Start of MATERIAL FOR THIS TASK

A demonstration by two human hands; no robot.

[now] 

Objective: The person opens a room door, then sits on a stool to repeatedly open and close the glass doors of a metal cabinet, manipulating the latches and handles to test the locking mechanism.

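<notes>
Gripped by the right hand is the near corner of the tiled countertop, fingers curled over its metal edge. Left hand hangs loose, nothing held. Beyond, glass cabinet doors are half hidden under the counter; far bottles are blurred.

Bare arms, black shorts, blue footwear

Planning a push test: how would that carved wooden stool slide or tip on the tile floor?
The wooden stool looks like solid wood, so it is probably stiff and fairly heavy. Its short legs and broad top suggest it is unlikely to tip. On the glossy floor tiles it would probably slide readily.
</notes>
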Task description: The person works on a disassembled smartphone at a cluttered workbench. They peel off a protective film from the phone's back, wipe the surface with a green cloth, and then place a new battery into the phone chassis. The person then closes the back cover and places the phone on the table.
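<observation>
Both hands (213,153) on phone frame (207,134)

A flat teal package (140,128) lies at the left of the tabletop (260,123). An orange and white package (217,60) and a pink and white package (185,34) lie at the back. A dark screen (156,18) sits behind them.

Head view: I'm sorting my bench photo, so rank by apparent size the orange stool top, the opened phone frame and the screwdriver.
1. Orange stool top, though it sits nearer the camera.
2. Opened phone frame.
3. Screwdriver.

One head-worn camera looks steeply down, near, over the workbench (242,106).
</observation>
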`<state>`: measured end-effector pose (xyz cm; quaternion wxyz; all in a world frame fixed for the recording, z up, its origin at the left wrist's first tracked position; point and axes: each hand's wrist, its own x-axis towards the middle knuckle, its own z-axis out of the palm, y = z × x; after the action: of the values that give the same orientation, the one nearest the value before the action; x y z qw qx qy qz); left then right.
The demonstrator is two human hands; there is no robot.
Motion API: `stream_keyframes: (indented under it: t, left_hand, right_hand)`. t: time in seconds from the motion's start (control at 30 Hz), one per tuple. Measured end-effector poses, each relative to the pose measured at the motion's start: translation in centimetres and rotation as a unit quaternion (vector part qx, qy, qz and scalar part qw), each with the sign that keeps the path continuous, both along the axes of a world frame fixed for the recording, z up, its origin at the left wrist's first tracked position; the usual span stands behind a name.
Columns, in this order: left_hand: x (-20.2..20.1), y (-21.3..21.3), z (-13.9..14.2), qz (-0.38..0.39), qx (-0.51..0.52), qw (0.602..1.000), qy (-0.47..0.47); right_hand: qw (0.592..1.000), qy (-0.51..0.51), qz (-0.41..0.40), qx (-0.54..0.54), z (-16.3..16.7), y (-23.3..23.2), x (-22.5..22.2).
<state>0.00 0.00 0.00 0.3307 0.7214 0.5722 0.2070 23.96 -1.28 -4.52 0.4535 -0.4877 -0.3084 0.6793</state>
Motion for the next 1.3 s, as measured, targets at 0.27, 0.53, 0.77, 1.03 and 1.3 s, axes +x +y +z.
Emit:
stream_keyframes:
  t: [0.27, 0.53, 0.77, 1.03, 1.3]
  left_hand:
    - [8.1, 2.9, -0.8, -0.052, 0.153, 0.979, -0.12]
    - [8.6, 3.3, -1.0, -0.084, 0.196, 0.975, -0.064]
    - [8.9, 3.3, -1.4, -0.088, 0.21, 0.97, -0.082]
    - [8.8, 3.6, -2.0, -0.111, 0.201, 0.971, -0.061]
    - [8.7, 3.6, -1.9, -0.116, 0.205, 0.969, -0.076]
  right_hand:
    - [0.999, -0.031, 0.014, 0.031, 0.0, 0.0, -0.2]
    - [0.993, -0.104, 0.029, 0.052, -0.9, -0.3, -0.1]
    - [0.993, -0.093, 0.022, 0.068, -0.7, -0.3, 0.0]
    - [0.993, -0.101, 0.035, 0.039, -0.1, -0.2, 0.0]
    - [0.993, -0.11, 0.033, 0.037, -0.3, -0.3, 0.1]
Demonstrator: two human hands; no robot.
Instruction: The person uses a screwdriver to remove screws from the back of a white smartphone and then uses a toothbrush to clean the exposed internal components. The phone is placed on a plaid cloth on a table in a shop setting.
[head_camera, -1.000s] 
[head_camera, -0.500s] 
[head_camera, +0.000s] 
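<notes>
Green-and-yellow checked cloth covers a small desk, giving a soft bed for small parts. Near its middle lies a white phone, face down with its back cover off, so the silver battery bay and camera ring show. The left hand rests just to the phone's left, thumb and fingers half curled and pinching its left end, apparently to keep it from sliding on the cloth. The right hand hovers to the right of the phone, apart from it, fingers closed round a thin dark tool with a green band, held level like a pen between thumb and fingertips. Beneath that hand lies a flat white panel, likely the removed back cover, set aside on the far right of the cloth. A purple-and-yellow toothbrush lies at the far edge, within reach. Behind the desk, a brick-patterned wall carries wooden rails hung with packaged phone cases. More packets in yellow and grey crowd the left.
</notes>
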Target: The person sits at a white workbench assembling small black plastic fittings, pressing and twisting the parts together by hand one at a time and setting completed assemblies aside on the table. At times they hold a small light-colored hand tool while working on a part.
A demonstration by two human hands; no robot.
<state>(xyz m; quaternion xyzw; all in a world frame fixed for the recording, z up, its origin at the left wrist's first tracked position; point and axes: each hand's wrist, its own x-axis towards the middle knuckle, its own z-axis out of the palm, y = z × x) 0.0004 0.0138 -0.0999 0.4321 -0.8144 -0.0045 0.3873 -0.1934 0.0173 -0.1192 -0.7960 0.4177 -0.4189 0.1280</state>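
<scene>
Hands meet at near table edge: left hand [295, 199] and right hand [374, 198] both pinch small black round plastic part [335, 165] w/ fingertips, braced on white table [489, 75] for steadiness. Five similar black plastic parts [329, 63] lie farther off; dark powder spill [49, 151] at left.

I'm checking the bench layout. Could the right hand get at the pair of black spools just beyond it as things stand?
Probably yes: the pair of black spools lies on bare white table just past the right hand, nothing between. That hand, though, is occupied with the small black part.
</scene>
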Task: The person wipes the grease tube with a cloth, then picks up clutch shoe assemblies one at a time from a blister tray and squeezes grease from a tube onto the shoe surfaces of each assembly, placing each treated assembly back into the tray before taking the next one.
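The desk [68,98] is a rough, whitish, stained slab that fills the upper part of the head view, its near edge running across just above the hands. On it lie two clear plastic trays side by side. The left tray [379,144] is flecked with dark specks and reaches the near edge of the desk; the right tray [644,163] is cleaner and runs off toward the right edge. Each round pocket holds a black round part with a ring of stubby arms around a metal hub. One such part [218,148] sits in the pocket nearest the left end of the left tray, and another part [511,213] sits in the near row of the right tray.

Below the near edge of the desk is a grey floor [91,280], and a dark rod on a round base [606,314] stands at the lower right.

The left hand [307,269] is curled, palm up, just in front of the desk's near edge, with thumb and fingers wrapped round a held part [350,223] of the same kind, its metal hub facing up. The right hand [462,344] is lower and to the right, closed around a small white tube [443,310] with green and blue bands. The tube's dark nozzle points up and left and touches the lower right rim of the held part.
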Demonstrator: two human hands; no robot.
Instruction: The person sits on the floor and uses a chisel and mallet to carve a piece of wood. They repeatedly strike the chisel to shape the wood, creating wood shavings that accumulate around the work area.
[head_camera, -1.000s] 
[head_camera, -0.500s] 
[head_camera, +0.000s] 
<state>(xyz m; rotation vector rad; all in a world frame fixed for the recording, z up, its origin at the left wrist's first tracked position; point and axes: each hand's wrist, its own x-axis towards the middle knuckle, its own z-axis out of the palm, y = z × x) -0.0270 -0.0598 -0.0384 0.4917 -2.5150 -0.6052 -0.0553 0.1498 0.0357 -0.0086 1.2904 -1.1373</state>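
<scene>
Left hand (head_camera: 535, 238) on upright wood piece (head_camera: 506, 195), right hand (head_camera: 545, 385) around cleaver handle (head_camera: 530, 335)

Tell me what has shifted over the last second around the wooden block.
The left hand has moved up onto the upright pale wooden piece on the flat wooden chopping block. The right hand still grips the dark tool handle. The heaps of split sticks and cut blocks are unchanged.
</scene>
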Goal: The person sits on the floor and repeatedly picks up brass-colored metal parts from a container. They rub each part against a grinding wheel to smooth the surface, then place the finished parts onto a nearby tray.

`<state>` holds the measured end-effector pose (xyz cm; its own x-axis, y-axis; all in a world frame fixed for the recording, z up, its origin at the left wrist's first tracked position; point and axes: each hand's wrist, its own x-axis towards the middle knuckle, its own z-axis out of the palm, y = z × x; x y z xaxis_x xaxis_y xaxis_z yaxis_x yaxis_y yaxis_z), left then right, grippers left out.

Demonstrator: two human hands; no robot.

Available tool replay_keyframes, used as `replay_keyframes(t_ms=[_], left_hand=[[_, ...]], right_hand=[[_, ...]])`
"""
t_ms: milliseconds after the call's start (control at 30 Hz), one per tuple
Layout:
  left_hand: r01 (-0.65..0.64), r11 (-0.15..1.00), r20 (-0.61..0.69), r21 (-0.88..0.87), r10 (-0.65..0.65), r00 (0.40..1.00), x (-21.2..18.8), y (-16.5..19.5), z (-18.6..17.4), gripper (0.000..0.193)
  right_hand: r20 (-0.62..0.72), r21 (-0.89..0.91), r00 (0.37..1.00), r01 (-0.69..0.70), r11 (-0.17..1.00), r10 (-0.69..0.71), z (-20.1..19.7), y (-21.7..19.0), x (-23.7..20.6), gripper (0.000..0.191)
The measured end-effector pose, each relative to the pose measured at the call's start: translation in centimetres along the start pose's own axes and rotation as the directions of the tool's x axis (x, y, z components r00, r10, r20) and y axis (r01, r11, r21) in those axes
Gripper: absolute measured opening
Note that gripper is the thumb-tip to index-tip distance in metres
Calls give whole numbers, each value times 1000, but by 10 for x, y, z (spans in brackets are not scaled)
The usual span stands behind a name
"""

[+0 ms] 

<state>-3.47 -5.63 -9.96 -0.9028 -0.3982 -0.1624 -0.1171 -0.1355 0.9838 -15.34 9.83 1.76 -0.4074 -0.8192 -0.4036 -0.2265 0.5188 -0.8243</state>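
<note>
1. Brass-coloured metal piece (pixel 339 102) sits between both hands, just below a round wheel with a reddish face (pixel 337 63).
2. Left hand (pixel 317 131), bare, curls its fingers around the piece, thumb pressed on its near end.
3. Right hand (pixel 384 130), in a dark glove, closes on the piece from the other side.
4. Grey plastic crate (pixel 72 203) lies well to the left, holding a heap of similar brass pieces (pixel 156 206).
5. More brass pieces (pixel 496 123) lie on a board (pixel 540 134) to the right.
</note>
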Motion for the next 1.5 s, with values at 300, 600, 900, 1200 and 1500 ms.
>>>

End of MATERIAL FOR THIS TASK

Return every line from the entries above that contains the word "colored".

Target: The person sits at a white workbench assembling small black plastic fittings, pressing and twisting the parts together by hand one at a time and setting completed assemblies aside on the table. At times they hold a small light-colored hand tool while working on a part.
Goal: The person sits on the floor and repeatedly picks up brass-colored metal parts from a container. They rub each part against a grinding wheel to smooth the surface, then place the finished parts onto a nearby tray.

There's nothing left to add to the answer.